■ YOUR OBJECTIVE ■
Return only how many lines in the data include the string "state".
═════ DATA EXCERPT
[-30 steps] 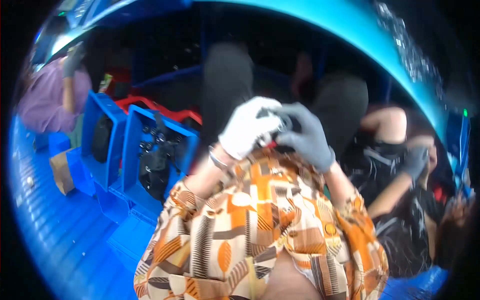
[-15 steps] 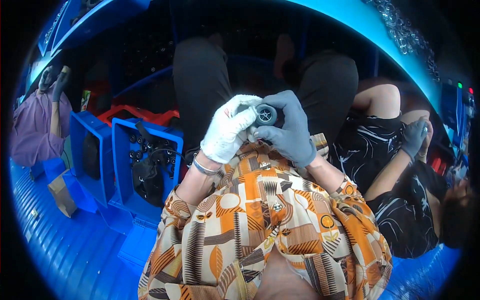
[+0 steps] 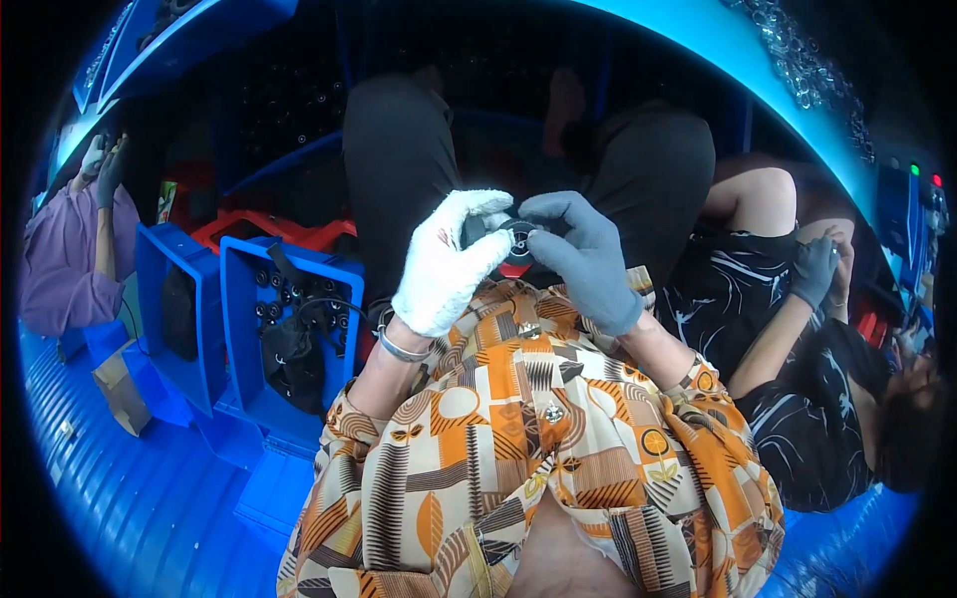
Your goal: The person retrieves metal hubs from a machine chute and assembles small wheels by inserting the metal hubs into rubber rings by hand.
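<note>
Left hand and right hand half-curled, fingertips pinching the dark wheel between them, in front of the shirt. Step looks like two-handed fingertip work; next move calls for steady, even thumb pressure.

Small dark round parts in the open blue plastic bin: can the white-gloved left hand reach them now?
Probably, if freed: the left hand grips a small black wheel. The bin stands open on that side, though a black bundle crowds the parts.
</note>
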A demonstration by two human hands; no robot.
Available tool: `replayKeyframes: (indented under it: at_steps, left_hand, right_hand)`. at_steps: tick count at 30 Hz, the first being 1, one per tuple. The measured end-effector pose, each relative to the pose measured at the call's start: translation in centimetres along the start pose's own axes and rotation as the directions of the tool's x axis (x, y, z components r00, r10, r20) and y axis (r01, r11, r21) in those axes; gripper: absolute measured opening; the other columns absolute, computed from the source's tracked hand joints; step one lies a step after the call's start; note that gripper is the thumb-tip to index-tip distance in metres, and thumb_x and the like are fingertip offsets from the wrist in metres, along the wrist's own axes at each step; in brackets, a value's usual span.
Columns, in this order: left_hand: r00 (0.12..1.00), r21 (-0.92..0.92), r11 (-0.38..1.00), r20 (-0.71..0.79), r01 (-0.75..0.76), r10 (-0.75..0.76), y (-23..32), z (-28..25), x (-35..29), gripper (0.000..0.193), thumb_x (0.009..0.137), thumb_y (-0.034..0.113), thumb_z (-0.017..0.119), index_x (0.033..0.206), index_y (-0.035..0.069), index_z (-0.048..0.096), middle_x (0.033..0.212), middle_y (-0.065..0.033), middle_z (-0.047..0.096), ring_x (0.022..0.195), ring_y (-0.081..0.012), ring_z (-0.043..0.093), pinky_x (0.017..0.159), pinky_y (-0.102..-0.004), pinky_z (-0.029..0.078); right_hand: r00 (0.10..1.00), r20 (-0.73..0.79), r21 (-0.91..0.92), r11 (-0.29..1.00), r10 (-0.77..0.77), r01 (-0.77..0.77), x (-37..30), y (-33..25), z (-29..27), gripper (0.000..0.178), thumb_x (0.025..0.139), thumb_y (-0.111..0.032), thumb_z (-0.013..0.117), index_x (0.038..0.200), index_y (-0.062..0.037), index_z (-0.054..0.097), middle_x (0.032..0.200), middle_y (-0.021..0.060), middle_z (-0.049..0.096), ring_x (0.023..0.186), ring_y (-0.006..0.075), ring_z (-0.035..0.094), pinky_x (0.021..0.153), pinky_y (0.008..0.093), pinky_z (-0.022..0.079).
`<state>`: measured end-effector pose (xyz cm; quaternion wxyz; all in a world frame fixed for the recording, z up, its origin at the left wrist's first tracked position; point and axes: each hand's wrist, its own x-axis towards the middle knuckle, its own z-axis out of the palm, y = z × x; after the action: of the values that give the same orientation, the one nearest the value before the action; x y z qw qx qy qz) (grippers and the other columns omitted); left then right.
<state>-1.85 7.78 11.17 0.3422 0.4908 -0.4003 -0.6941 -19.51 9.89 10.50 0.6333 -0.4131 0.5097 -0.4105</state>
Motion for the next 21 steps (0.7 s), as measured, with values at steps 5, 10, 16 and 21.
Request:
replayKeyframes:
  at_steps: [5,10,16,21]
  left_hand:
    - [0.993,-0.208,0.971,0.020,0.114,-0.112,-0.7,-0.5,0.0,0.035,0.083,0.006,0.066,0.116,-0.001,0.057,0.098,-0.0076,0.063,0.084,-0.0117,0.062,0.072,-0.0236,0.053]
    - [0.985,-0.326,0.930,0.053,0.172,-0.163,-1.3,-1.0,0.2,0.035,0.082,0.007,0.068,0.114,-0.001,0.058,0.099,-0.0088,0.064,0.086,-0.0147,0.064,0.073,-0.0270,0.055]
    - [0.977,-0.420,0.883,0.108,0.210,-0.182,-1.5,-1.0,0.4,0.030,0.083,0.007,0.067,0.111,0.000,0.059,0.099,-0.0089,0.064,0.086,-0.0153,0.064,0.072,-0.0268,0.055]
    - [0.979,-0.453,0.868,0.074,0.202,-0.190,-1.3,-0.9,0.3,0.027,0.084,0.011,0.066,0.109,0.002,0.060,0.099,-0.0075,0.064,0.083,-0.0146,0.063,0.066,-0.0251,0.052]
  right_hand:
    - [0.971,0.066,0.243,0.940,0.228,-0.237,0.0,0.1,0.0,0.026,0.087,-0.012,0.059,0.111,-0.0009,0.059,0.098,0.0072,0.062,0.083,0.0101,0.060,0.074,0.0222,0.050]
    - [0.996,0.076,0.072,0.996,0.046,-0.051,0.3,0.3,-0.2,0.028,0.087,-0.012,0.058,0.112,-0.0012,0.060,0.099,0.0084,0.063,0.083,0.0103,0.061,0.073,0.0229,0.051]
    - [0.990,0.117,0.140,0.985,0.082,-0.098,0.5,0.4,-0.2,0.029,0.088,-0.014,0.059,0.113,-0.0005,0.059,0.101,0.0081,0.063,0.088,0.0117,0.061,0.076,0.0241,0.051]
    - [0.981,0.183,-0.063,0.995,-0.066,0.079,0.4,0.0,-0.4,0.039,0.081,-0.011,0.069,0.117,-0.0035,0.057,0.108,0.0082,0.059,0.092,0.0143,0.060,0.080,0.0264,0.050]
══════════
■ RESULT OF THIS EXERCISE ■
2